Desmin is an intermediate filament protein (53 kDa) expressed in all striated muscle cells and most smooth muscle cells. In the developing striated muscle cells it replaces vimentin, linked to the Z-disc. In the smooth muscle cells desmin is associated with cytoplasmic dense bodies and subplasmalemmal dense plaques. In myofibroblasts and vascular smooth muscle cells desmin is co-expressed with vimentin. However, in the arterial smooth muscle cells, desmin may be scarce or absent, while vimentin expression is retained. Mesothelial cells may express desmin, particularly in effusions and cultures. Desmin play no role in contractility but serves to maintain the orientation of actin and myosin filaments and may also play a role in nuclear transcription.

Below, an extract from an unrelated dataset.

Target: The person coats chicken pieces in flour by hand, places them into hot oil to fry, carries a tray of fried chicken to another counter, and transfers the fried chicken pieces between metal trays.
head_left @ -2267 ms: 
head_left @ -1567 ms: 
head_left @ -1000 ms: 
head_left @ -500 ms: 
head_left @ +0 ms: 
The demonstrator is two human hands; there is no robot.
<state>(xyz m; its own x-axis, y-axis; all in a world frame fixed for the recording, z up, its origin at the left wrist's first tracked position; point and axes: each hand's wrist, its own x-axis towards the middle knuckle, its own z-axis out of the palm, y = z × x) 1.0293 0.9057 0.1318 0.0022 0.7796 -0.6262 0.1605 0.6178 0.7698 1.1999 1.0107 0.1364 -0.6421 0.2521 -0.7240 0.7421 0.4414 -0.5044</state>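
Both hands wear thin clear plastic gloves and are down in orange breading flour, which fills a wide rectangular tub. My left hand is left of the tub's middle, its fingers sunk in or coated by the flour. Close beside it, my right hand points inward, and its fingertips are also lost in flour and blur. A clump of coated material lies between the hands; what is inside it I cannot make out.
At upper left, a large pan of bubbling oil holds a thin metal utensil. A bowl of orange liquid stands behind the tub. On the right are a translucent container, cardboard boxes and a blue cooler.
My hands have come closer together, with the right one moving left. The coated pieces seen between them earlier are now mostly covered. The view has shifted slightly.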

Desmin is detected in most tumours of myogenic origin, e.g., leiomyosarcoma and rhabdomyosarcoma. Low differentiated myogenic tumours may lack desmin. Triton tumour, glomus tumour, alveolar soft part sarcoma, and PEComa frequently express desmin. Malignant fibrous histiocytoma, fibrosarcoma, liposarcoma and carcinosarcoma often show focal desmin positivity (as a result of a partial myogenic differentiation). Malignant mesothelioma is positive in about 10% of the cases. A few non-myogenic tumours such as lung adenocarcinoma, malignant melanoma and gliomas are occasionally reported desmin positive. However, in some cases, staining may be due to cross reaction with nother intermediate filaments. Gastrointestinal stromal tumour (GIST) is virtually always desmin negative (positivity reported in 5%, possibly in some cases due to staining of entrapped smooth muscle cells).
Desmin is used in a panel for identification of leiomyosarcoma, rhabdomyosarcoma and other tumours with myoid differentiation, and for classification of mesenchymal, pleomorphic, spindle cell and round cell neoplasms. Desmin may also be used in the differential diagnosis of reactive mesothelium (mostly desmin positive) and epithelioid malignant mesothelioma (mostly desmin negative).
Appendix is recommendable as positive and negative tissue control. Virtually all the smooth muscle cells in the lamina muscularis mucosae and muscularis propria must show a moderate to strong cytoplasmic staining reaction, while an at least weak to moderate staining reaction must be seen in most smooth muscle cells in the vessels and in dispersed myofibroblasts lining the epithelial cells.
No staining reaction must be seen in the appendiceal epithelial cells.
Tonsil can be used primarily as supplementary negative tissue control. No staining reaction must be seen in lymphocytes and epithelial cells.
King J, Thatcher N, Pickering C, Hasleton P. Sensitivity and specificity of immunohistochemical antibodies used to distinguish between benign and malignant pleural disease: a systematic review of published reports. Histopathology. 2006 Dec;49(6):561-8. Review. Miettinen M, Lasota J. Gastrointestinal stromal tumors: review on morphology, molecular pathology, prognosis, and differential diagnosis. Arch Pathol Lab Med. 2006 Oct;130(10):1466-78. Hornick JL, Fletcher CD. PEComa: what do we know so far? Histopathology. 2006 Jan;48(1):75-82. Freeman A, Geddes N, Munson P, Joseph J, Ramani P, Sandison A, Fisher C, Parkinson MC. Anaplastic lymphoma kinase (ALK 1) staining and molecular analysis in inflammatory myofibroblastic tumours of the bladder: a preliminary clinicopathological study of nine cases and review of the literature. Mod Pathol. 2004 Jul;17(7):765-71.